Re: [Lsf] IO less throttling and cgroup aware writeback (Was: Re: Preliminary Agenda and Activities for LSF)

[Date Prev][Date Next][Thread Prev][Thread Next][Date Index][Thread Index]

 



On Tue, Apr 05, 2011 at 09:13:59AM -0400, Vivek Goyal wrote:
> On Sat, Apr 02, 2011 at 08:49:47AM +1100, Dave Chinner wrote:
> > On Fri, Apr 01, 2011 at 01:18:38PM -0400, Vivek Goyal wrote:
> > > On Fri, Apr 01, 2011 at 09:27:56AM +1100, Dave Chinner wrote:
> > > > On Thu, Mar 31, 2011 at 07:50:23AM -0700, Greg Thelen wrote:
> > > > > There
> > > > > is no context (memcg or otherwise) given to the bdi flusher.  After
> > > > > the bdi flusher checks system-wide background limits, it uses the
> > > > > over_bg_limit list to find (and rotate) an over limit memcg.  Using
> > > > > the memcg, then the per memcg per bdi dirty inode list is walked to
> > > > > find inode pages to writeback.  Once the memcg dirty memory usage
> > > > > drops below the memcg-thresh, the memcg is removed from the global
> > > > > over_bg_limit list.
> > > > 
> > > > If you want controlled hand-off of writeback, you need to pass the
> > > > memcg that triggered the throttling directly to the bdi. You already
> > > > know what both the bdi and memcg that need writeback are. Yes, this
> > > > needs concurrency at the BDI flush level to handle, but see my
> > > > previous email in this thread for that....
> > > > 
> > > 
> > > Even with memcg being passed around I don't think that we get rid of
> > > global list lock.
.....
> > > The reason being that inodes are not exclusive to
> > > the memory cgroups. Multiple memory cgroups might be writting to same
> > > inode. So inode still remains in the global list and memory cgroups
> > > kind of will have pointer to it.
> > 
> > So two dirty inode lists that have to be kept in sync? That doesn't
> > sound particularly appealing. Nor does it scale to an inode being
> > dirty in multiple cgroups
> > 
> > Besides, if you've got multiple memory groups dirtying the same
> > inode, then you cannot expect isolation between groups. I'd consider
> > this a broken configuration in this case - how often does this
> > actually happen, and what is the use case for supporting
> > it?
> > 
> > Besides, the implications are that we'd have to break up contiguous
> > IOs in the writeback path simply because two sequential pages are
> > associated with different groups. That's really nasty, and exactly
> > the opposite of all the write combining we try to do throughout the
> > writeback path. Supporting this is also a mess, as we'd have to touch
> > quite a lot of filesystem code (i.e. .writepage(s) inplementations)
> > to do this.
> 
> We did not plan on breaking up contigous IO even if these belonged to
> different cgroup for performance reason. So probably can live with some
> inaccuracy and just trigger the writeback for one inode even if that
> meant that it could writeback the pages of some other cgroups doing IO
> on that inode.

Which, to me, violates the principle of isolation as it's been
described that this functionality is supposed to provide.
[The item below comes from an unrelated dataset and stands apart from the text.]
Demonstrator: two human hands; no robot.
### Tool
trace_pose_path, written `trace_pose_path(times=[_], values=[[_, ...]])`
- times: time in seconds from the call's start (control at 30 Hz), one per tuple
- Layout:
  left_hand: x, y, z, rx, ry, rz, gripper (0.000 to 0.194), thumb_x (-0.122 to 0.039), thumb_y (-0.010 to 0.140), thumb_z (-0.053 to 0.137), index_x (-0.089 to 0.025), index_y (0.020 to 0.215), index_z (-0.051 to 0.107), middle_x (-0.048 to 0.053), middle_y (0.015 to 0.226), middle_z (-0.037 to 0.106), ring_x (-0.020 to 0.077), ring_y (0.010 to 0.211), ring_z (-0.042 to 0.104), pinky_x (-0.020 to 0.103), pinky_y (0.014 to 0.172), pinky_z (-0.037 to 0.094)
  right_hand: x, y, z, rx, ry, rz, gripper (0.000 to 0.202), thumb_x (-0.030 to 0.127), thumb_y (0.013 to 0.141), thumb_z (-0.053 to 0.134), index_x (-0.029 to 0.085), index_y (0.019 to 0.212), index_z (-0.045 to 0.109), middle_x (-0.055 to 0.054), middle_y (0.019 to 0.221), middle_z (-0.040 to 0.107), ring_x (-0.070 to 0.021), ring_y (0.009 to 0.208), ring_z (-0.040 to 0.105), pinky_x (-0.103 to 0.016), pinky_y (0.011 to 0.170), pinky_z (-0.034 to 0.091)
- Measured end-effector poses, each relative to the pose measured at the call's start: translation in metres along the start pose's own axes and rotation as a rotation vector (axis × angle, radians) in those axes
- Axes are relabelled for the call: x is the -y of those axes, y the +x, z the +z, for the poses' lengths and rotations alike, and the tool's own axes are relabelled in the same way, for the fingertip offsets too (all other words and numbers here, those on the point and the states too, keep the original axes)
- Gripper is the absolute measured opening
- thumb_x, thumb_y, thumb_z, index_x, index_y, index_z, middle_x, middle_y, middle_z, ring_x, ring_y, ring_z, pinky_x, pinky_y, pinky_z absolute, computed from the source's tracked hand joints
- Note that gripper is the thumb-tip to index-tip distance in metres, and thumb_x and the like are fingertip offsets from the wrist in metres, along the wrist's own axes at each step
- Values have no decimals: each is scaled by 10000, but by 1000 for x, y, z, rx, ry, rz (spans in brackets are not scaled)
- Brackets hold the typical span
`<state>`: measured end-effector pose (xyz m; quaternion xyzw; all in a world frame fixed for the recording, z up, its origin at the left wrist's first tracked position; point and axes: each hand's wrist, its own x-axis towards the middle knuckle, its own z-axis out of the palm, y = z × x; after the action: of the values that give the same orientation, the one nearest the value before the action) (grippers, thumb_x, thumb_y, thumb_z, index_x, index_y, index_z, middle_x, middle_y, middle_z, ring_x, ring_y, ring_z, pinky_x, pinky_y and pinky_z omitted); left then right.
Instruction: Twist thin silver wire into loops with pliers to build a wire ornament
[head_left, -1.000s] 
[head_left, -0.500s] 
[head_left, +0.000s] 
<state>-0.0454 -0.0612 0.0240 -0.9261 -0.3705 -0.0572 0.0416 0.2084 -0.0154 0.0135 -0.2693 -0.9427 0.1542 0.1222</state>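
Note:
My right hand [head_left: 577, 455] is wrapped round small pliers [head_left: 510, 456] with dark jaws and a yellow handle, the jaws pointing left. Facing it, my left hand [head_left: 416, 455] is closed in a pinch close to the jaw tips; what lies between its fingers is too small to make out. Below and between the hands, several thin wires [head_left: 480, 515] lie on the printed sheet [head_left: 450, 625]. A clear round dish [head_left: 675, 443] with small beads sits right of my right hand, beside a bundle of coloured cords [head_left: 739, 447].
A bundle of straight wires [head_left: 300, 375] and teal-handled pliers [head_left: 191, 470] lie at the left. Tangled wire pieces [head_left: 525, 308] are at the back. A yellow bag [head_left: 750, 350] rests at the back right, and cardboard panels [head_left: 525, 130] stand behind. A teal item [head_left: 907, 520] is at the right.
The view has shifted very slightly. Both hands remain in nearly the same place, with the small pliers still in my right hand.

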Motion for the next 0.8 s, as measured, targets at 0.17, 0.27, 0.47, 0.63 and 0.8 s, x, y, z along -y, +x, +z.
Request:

It also means you will have handle the case of a cgroup over a
throttle limit and no inodes on it's dirty list. It's not a case of
"probably can live with" the resultant mess, the mess will occur and
so handling it needs to be designed in from the start.

> > > So to start writeback on an inode
> > > you still shall have to take global lock, IIUC.
> > 
> > Why not simply bdi -> list of dirty cgroups -> list of dirty inodes
> > in cgroup, and go from there? I mean, really all that cgroup-aware
> > writeback needs is just adding a new container for managing
> > dirty inodes in the writeback path and a method for selecting that
> > container for writeback, right? 
> 
> This was the initial design where one inode is associated with one cgroup
> even if process from multiple cgroups are doing IO to same inode. Then
> somebody raised the concern that it probably is too coarse.

Got a pointer?

> IMHO, as a first step, associating inode to one cgroup exclusively
> simplifies the things considerably and we can target that first.
> 
> So yes, I agree that bdi->list_of_dirty_cgroups->list_of_drity_inodes
> makes sense and is relatively simple way of doing things at the expense
> of not being accurate for shared inode case.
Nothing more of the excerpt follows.